The Intel Core Ultra mobile processor family was formerly known by the code name of Meteor Lake, which the company described the largest transformation of the PC experience in 20 years, since Intel Centrino untethered laptops to connect to Wi-Fi from anywhere. Intel Core Ultra features Intel’s first client on-chip AI accelerator — the neural processing unit, or NPU — to enable a new level of power-efficient AI acceleration with 2.5x better power efficiency than the previous generation.
“NBU is a really big innovation,” Gaudreault said. The enhanced GPU and CPU are each also capable of speeding up AI solutions.

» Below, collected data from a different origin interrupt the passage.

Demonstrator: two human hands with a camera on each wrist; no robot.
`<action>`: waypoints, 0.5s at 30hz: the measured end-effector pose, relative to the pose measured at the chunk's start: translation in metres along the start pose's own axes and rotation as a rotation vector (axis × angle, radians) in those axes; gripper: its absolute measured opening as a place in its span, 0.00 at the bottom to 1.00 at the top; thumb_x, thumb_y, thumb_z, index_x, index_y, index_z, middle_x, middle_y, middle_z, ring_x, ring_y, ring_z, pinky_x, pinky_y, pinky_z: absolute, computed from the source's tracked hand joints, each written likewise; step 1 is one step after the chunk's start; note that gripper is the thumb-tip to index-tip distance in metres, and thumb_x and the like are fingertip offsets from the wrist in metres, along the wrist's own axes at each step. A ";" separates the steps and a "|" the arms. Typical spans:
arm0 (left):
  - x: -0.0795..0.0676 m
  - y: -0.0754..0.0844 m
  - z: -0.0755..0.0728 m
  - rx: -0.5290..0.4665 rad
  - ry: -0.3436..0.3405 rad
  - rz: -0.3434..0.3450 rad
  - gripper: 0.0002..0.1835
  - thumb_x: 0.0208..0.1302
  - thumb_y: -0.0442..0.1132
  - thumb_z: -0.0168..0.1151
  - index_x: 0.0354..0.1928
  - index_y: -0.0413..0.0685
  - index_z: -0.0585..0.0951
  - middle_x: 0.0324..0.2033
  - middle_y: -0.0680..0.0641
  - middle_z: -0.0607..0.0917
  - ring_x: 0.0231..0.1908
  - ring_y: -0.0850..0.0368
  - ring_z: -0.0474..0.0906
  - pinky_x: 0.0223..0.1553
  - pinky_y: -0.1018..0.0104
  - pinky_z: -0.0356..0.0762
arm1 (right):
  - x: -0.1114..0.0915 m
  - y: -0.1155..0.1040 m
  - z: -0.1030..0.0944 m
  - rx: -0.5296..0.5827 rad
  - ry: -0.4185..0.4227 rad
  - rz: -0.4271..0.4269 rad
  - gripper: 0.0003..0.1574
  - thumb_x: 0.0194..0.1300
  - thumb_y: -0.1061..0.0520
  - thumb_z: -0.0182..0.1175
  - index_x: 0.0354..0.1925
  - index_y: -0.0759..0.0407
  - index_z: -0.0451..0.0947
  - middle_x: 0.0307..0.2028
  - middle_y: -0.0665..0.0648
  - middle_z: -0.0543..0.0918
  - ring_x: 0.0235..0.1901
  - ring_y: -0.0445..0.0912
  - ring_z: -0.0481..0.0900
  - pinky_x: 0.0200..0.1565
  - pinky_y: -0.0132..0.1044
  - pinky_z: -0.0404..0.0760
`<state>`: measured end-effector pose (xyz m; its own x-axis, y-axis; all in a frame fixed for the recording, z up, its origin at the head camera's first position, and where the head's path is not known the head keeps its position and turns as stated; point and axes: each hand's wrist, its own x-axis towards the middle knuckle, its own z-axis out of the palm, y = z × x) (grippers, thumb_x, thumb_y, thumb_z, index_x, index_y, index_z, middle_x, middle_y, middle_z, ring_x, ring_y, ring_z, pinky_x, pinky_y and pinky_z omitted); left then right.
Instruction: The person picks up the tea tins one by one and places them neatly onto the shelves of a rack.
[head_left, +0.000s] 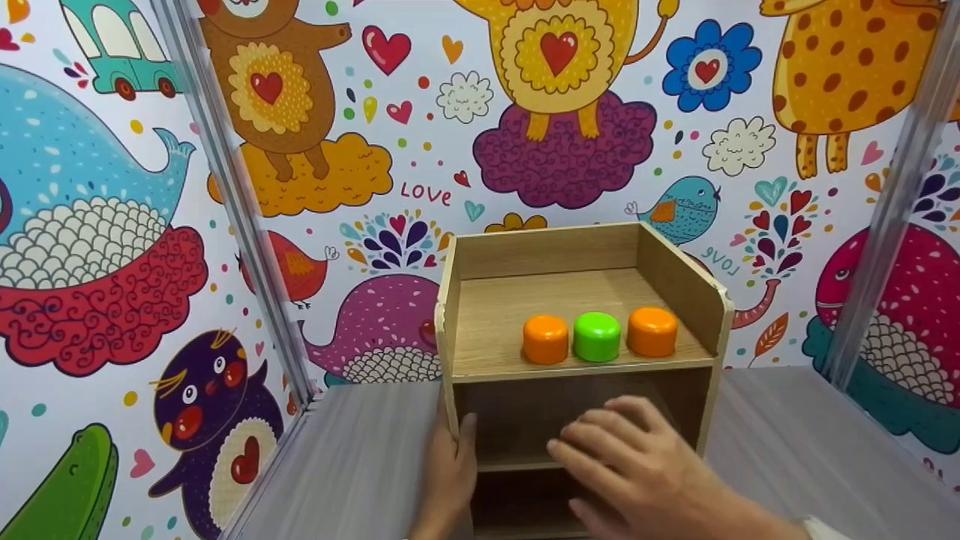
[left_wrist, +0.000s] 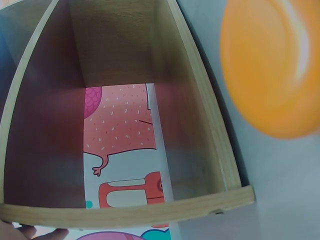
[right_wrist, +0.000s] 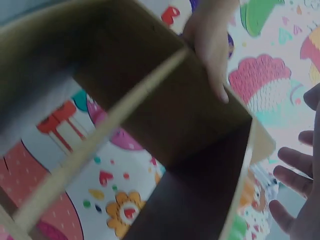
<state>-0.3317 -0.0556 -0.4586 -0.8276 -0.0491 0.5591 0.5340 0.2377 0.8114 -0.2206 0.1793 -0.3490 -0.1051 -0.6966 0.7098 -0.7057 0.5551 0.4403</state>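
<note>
We steady the wooden shelf unit (head_left: 577,330) on the grey table (head_left: 360,457), its long axis upright, open front facing us. Our left hand (head_left: 450,465) grips its left panel; our right hand (head_left: 637,465) hovers before it, fingers spread, holding nothing.

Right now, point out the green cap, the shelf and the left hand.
green cap (head_left: 597,335), head view, its front side.
shelf (head_left: 684,281), head view, right side panel.
left hand (head_left: 448,472), head view, back of the hand.
</note>
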 end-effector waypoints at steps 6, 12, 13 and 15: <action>0.002 0.002 -0.002 0.011 0.018 0.003 0.34 0.71 0.46 0.48 0.74 0.54 0.47 0.70 0.47 0.59 0.68 0.53 0.56 0.68 0.50 0.53 | -0.011 -0.014 0.026 -0.053 0.051 -0.093 0.26 0.64 0.37 0.52 0.53 0.48 0.78 0.43 0.49 0.81 0.41 0.45 0.77 0.42 0.48 0.75; 0.001 0.001 -0.003 0.058 0.049 0.009 0.33 0.71 0.45 0.50 0.73 0.48 0.52 0.68 0.45 0.63 0.67 0.54 0.58 0.67 0.53 0.55 | -0.028 -0.035 0.044 0.050 -0.120 -0.007 0.29 0.62 0.35 0.54 0.60 0.40 0.71 0.47 0.43 0.77 0.45 0.40 0.73 0.47 0.45 0.73; 0.001 0.001 -0.003 0.067 0.056 0.010 0.33 0.70 0.44 0.50 0.72 0.46 0.53 0.67 0.44 0.64 0.66 0.53 0.60 0.67 0.53 0.57 | -0.031 -0.039 0.047 0.061 -0.142 0.000 0.30 0.62 0.35 0.54 0.61 0.39 0.69 0.48 0.43 0.77 0.46 0.39 0.73 0.47 0.44 0.72; 0.001 0.001 -0.003 0.080 0.064 0.016 0.32 0.70 0.43 0.51 0.72 0.46 0.54 0.67 0.43 0.65 0.65 0.52 0.61 0.66 0.52 0.58 | -0.036 -0.045 0.057 0.068 -0.140 -0.016 0.29 0.63 0.37 0.54 0.61 0.39 0.69 0.48 0.42 0.76 0.46 0.38 0.72 0.47 0.43 0.72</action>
<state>-0.3317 -0.0588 -0.4568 -0.8054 -0.1058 0.5833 0.5292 0.3151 0.7878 -0.2251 0.1533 -0.4256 -0.1872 -0.7643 0.6171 -0.7532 0.5149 0.4092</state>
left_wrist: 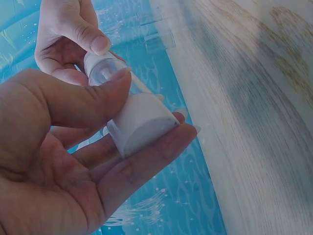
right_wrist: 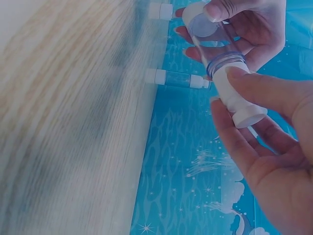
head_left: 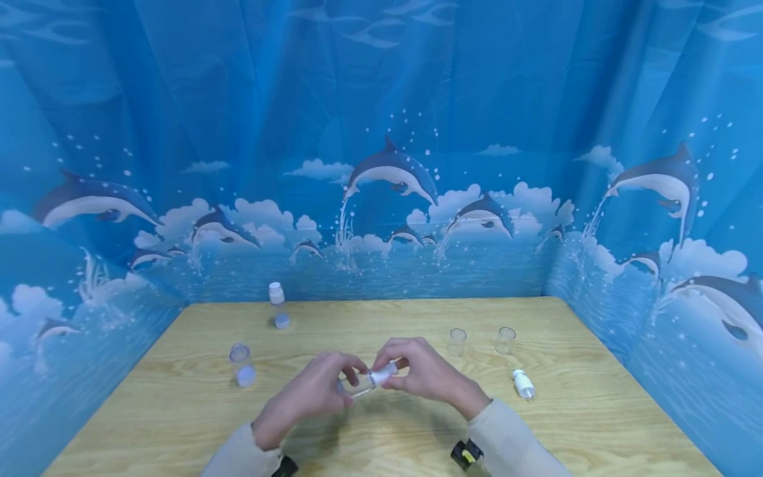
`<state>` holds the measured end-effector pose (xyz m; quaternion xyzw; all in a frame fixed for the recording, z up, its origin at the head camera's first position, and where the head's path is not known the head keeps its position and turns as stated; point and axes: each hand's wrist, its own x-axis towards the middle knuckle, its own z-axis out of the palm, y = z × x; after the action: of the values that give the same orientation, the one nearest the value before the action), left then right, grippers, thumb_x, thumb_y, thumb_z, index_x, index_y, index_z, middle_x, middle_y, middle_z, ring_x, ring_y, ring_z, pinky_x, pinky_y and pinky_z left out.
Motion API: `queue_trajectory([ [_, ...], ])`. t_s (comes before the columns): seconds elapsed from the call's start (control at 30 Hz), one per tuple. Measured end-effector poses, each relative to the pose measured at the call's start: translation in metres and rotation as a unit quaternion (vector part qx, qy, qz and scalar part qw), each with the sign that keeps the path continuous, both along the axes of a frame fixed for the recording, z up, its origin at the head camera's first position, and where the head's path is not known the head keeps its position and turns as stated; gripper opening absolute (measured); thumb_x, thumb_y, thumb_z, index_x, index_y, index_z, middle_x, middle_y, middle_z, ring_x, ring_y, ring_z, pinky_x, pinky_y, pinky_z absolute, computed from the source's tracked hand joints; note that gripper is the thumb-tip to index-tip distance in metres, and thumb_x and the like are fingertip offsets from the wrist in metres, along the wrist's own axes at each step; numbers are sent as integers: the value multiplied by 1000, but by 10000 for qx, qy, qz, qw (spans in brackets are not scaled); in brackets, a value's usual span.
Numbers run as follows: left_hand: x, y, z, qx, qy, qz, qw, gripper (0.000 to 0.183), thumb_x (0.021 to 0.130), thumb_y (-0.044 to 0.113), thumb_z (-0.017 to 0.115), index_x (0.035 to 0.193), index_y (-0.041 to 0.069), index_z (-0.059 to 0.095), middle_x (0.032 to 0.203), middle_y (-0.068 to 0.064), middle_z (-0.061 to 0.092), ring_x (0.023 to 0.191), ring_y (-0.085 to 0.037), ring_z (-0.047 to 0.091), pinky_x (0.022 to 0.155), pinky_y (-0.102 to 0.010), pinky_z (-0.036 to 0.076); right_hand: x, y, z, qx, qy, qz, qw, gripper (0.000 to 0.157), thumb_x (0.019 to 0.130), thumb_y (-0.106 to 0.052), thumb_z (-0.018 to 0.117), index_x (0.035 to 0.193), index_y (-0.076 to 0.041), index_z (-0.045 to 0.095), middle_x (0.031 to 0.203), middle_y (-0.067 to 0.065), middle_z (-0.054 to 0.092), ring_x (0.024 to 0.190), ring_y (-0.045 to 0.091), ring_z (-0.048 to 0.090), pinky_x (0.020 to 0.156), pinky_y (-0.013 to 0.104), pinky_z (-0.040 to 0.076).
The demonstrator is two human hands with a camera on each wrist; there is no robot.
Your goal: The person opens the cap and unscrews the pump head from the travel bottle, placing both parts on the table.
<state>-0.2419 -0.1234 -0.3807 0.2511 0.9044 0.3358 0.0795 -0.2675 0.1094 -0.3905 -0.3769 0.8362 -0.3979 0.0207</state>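
My left hand [head_left: 316,391] holds a small clear pump bottle [right_wrist: 200,41] around its body, thumb on one side and fingers on the other. The bottle lies tilted over the table, its white bottom [left_wrist: 142,127] toward the left palm. With thumb and fingers, my right hand [head_left: 426,371] grips a white pump top [right_wrist: 232,93] at the bottle's mouth. Bottle and pump top line up end to end, the ribbed clear neck [right_wrist: 225,59] showing between the two hands. The right fingers partly cover the pump top in the head view.
A bottle with a white pump top [head_left: 277,305] stands at the back left. Nearer is a topless clear bottle [head_left: 241,364]. On the right are a clear cap [head_left: 457,341], a second clear cap [head_left: 505,340] and a loose white pump top [head_left: 523,384]. A blue dolphin curtain [head_left: 381,99] surrounds the table.
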Motion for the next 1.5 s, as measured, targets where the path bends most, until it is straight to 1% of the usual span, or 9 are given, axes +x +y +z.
queue_trajectory([
  [0.37, 0, -1, 0, 41, 107, -13, 9999, 53, 68, -17, 76, 118, 0, 72, 94, -13, 75, 68, -11, 67, 60, -24, 58, -1, 0, 0, -32, 3, -24, 10000, 25, 83, -1, 81, 103, -16, 77, 111, 0, 76, 105, 12, 70, 89, 20, 58],
  [0.57, -1, -1, -1, 65, 62, -24, 10000, 53, 69, -17, 76, 119, -1, 71, 96, -15, 75, 68, -11, 67, 60, -24, 58, 0, 0, 1, -65, -92, -28, 9999, 30, 85, -3, 80, 113, -12, 75, 112, 2, 75, 103, 10, 69, 89, 21, 59],
  [0.67, -1, -1, -1, 44, 92, -51, 9999, 54, 69, -17, 76, 120, -1, 71, 97, -17, 75, 68, -11, 68, 60, -24, 59, 0, 1, 1, -67, -143, -55, 9999, 31, 89, -8, 78, 119, -9, 72, 115, 5, 74, 102, 12, 70, 87, 20, 60],
  [0.8, -1, -1, -1, 12, 160, -94, 9998, 54, 68, -17, 75, 119, -1, 71, 98, -17, 76, 70, -11, 68, 61, -23, 58, 0, 1, 0, 32, -259, -121, 9996, 29, 98, -18, 69, 124, -5, 70, 121, 12, 73, 102, 19, 71, 81, 19, 60],
  [0.93, -1, -1, -1, 0, 194, -105, 9998, 53, 68, -17, 76, 119, 0, 72, 97, -15, 76, 70, -12, 68, 61, -23, 58, 0, 1, 0, 38, -612, -63, 9981, 31, 104, -22, 60, 125, 0, 68, 119, 19, 72, 98, 31, 73, 72, 29, 64],
  [1.03, -1, -1, -1, -21, 164, -71, 9998, 52, 69, -16, 77, 118, 1, 72, 95, -13, 76, 70, -12, 68, 61, -24, 58, -1, 0, -1, -60, -906, -12, 9959, 27, 105, -20, 60, 121, -1, 70, 114, 17, 74, 91, 35, 74, 71, 39, 65],
  [1.13, -2, 0, -1, -38, 94, -30, 9999, 51, 70, -16, 78, 118, 1, 72, 95, -12, 76, 70, -12, 68, 61, -25, 59, 0, -1, -1, -153, -1030, 13, 9946, 22, 104, -18, 61, 117, -4, 72, 110, 14, 76, 86, 34, 75, 72, 42, 65],
  [1.37, -2, 0, -1, -8, 26, -2, 10000, 53, 69, -17, 77, 119, 1, 72, 96, -13, 75, 70, -12, 68, 61, -25, 59, 1, -3, -2, -210, -1016, -11, 9946, 20, 103, -16, 62, 115, -3, 73, 103, 13, 75, 87, 37, 74, 74, 40, 65],
  [1.5, -1, 0, -1, -23, 35, -16, 10000, 54, 69, -17, 76, 120, 1, 71, 98, -14, 75, 71, -12, 69, 61, -25, 60, 2, -3, -1, -105, -963, -94, 9953, 18, 101, -15, 65, 116, -8, 73, 104, 8, 75, 85, 25, 74, 75, 37, 65],
])
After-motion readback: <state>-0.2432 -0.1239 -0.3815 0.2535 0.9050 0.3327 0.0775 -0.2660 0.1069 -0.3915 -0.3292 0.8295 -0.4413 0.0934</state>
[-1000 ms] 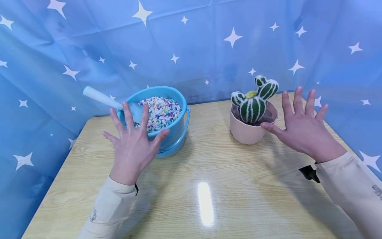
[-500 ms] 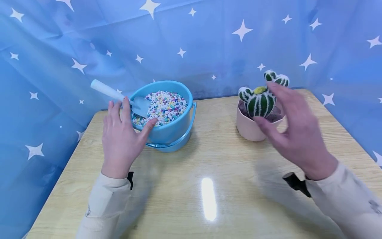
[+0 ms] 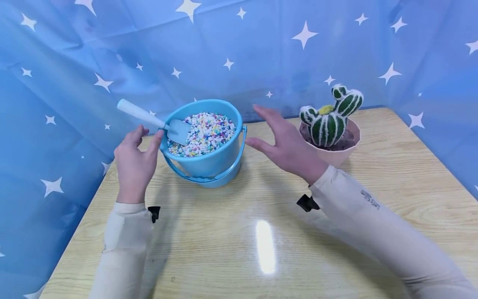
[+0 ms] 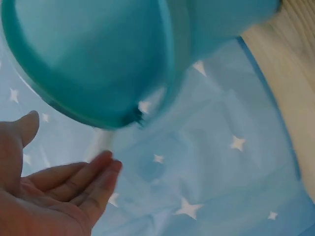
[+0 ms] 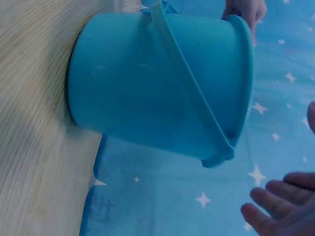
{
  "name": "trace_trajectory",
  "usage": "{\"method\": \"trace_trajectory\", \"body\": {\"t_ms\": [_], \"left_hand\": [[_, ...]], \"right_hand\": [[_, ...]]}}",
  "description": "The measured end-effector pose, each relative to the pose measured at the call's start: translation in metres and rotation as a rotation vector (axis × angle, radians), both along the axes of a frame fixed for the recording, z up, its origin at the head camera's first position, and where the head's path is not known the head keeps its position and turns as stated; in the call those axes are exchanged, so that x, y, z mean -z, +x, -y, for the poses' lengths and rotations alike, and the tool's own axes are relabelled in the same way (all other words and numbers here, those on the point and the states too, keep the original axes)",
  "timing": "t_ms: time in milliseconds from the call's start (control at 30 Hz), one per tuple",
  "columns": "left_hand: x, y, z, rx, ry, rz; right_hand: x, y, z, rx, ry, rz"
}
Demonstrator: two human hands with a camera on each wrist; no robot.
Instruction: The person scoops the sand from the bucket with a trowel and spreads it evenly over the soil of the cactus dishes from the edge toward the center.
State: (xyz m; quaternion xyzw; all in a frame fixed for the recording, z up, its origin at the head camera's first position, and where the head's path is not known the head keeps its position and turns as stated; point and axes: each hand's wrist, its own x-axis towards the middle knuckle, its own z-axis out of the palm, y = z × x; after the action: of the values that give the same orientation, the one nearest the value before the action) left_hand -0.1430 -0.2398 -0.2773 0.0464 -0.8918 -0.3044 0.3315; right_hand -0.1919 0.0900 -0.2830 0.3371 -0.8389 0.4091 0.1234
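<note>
Bucket (image 3: pixel 213 164), a blue one, stands upright near the back of the wooden table (image 3: pixel 216 232), between the person's two hands. It is filled with small coloured beads (image 3: pixel 216 132). A pale blue scoop (image 3: pixel 147 118) lies with its blade on the beads and its handle sticking out over the rim, and the bucket's own handle hangs down at the front. At the rim, the left hand (image 3: pixel 135 164) is loose, thumb and fingers apart, grasping nothing; whether a fingertip touches the scoop, I can't tell. On the other side the right hand (image 3: pixel 289 147) hovers just beside the bucket, fingers spread, likewise holding nothing. Beyond its wrist sits a cactus (image 3: pixel 326 126) in a pink pot (image 3: pixel 332 157). Starry blue cloth (image 3: pixel 209 45) hangs behind.
</note>
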Motion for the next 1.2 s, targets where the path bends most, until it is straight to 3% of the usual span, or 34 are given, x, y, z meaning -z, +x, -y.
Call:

Intel says that over the next year, Intel Core Ultra will bring AI to more than 230 designs from laptop and PC makers worldwide, which will result in AI PCs comprising 80% of the PC market by 2028. Intel is also partnering with more than 100 software vendors to bring several hundred AI-boosted applications to the PC. For example, content creators working in Adobe Premiere Pro will enjoy 40% better performance versus the competition.
Pricing has been determined internally, and will become public early next year.
“There won’t be a big premium for Meteor Lake,” Gaudreault said. “It will be close to where it was before.”
The other new announcement, the 5th Gen Intel Xeon processor family is built with AI acceleration in every core, for increased performance and efficiency. Compared with the previous generation of Xeon, these processors deliver 21% average performance gain for general compute performance and enable 36% higher average performance per watt across a range of customer workloads. Customers following a typical five-year refresh cycle can reduce their TCO by up to 77%.
The 5th Gen Xeon’s built-in AI acceleration, together with optimized software and enhanced telemetry capabilities, also provides 42% higher inference and fine-tuning on models as large as 20 billion parameters. The new Xeons also achieved up to 2.7x better query throughput on its watsonx.data platform compared to previous-generation Xeon processors during testing 10.
“With Gen 5 we are saying you don’t have to build new data centres and you don’t have to stand up new networks, new management, or new security,” Gelsinger said. “We are going to infuse it into every data centre that is built on Xeon. And you don’t need to forklift those applications. That’s what we are announcing today.”
Gelsinger also showed for the first time an Intel Gaudi 3 AI accelerator, which is scheduled for arrival next year.
“NVIDIA is till the leader in this accelerator space, but we are catching up,” Gaudreault said. “This has been very well received by the market because now there is another vendor.”